Try it: Word for word, retype the lines from the one containing "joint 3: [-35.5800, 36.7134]" to the last line of the data below, both ends included.

Data section:

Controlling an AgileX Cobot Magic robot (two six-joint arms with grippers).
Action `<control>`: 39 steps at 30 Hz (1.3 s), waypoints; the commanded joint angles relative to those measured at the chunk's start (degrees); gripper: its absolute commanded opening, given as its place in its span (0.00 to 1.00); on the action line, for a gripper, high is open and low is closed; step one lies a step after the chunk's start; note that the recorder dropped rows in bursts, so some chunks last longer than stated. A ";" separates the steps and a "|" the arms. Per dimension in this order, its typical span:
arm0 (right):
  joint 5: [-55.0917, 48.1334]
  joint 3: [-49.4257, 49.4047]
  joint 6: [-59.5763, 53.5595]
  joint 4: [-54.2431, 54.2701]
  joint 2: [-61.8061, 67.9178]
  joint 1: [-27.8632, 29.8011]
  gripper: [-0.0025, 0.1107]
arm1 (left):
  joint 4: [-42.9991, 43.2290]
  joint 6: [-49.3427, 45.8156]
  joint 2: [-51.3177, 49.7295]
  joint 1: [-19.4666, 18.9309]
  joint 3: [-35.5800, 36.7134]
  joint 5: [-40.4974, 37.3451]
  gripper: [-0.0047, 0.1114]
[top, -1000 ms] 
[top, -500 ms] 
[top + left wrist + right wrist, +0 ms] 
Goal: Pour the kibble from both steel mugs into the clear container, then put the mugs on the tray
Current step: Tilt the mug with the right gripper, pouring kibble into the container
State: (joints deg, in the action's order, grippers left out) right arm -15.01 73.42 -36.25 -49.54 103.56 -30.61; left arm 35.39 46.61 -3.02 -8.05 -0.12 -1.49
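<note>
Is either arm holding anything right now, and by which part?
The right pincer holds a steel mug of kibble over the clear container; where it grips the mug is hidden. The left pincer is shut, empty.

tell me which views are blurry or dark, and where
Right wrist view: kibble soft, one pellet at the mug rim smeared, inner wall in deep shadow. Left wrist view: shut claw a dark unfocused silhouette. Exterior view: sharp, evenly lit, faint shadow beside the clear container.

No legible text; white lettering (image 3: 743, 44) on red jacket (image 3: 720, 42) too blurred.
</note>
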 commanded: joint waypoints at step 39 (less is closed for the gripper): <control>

Answer for this exercise:
  joint 3: [-35.5800, 36.7134]
  joint 5: [-40.4974, 37.3451]
  gripper: [-0.0047, 0.1114]
[top, -1000 ms] 
[top, -500 ms] 
[top + left wrist + right wrist, +0 ms] 
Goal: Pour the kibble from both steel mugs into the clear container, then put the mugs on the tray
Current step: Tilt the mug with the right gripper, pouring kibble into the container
State: (joints deg, in the action's order, grippers left out) right arm -15.01 73.42 -36.25 -49.54 103.56 -30.61; left arm 35.39 46.61 -3.02 -8.05 -0.12 -1.49
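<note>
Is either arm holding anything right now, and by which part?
The right pincer holds a steel mug of kibble over the clear container; where it grips the mug is hidden. The left pincer is shut, empty.

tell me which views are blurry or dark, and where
Right wrist view: kibble soft, one pellet at the mug rim smeared, inner wall in deep shadow. Left wrist view: shut claw a dark unfocused silhouette. Exterior view: sharp, evenly lit, faint shadow beside the clear container.

No legible text; white lettering (image 3: 743, 44) on red jacket (image 3: 720, 42) too blurred.
</note>
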 commanded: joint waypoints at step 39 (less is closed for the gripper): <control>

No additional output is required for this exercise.